I love the simple but profound explanation of political theology or, as I might say, "lived" theology.
Bless you mate.
Is salvation located as a process in history or as something completely transcendent from history?
Simple answer: yes.
;-)
I wish it were that simple. How do you reconcile these two polarities?
This is why I went for the simple answer. I was just talking to someone earlier this evening and was thinking about how so very often we tend to be drawn to the extreme edges of things and develop false dichotomies.
For example, we noted that many Catholics have an overdeveloped awareness of the awesomeness of God, to the extent that they are actually afraid of Him, while many Protestants have the opposite problem - they are so 'familiar' with Him as to not appreciate His majesty and glory.
Or perhaps a better example is in the US we are either regularly painted into either a 'Red' corner or a 'Blue' corner; either Conservative or Liberal, either Republican or Democrat, 'and never the twain shall meet.'
But I believe God transcends these artificial distinctions, and encompasses every aspect.
Maybe I misunderstand your original question, but I'm convinced that it is a both/and issue and not an either/or one.
How is this possible? I don't fully know, but I believe it, much like I don't exactly know how the Trinity works, or how Jesus is simultaneously God and man, yet I believe all the same.
So, if I'm right, then the real question is not what is it, but 'how then should we live?' Again, I think it is living in such a way that affirms the reality of both.
Remember, you asked for it.
;-)
And I want it, the dialogue that is.
I think there are quite different presuppositions at work in these paradigms. It is those presuppositions that are not completely compatible.
For instance what stance does God take in these two positions (if any)?
I get the desire to hold these in tension, and I actually agree with that to some extent. Metz would say that the best transcendent theologies point symbolically to the desired new reality but remain devoid of the capacity to effect that reality in the historical present (Faith in History and Society, p.24). That is because the arena of human action is like a second (and even inconsequential) thought in the development of our soteriology (theology of salvation).

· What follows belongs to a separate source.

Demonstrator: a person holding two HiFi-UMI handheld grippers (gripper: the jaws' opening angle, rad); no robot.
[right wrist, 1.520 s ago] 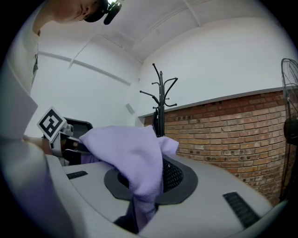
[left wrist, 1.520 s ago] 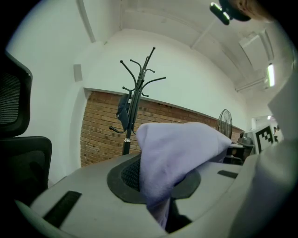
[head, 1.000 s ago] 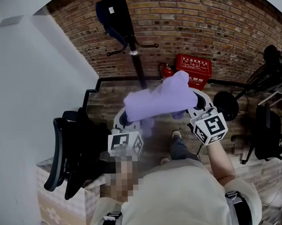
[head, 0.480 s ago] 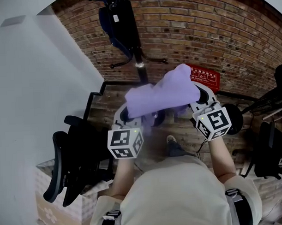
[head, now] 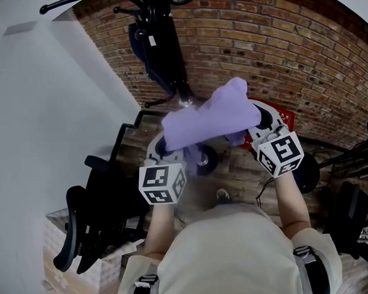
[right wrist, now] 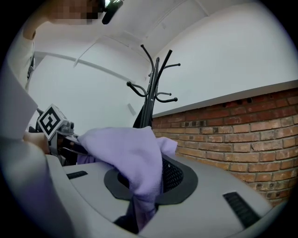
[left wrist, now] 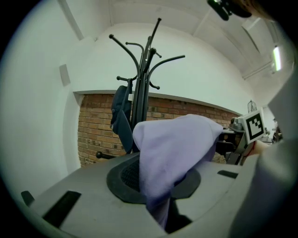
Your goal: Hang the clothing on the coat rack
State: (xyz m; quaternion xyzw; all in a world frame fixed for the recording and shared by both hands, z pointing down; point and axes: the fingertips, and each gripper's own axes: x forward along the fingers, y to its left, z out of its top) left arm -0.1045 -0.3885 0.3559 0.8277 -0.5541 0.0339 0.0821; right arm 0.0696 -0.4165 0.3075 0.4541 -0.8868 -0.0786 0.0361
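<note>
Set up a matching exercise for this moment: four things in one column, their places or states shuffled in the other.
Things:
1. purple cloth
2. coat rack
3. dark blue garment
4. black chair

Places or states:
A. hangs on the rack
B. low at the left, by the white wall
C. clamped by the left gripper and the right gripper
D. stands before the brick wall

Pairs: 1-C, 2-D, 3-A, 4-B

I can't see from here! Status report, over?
Left gripper and right gripper shut on purple cloth. Cloth not yet on coat rack. Dark garment hangs there.
</note>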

Does that clarify the problem any?
I tend to agree the most with Moltmann on how to reconcile these things. History is the main arena of our theology, but always with the understanding that the last word belongs to God who will be all in all (as Moltmann so loves to declare). The eschatological kingdom of God becomes the true utopian edge by which we hope in this tortured world. Of course Moltmann also implicates God in the world through panentheism, passability and social Trinitarianism.
I don't see this as a false dichotomy but rather a fundamental question of where do we start our theology, and why? And from there you are quite right, we are confronted with the question: how shall we live then?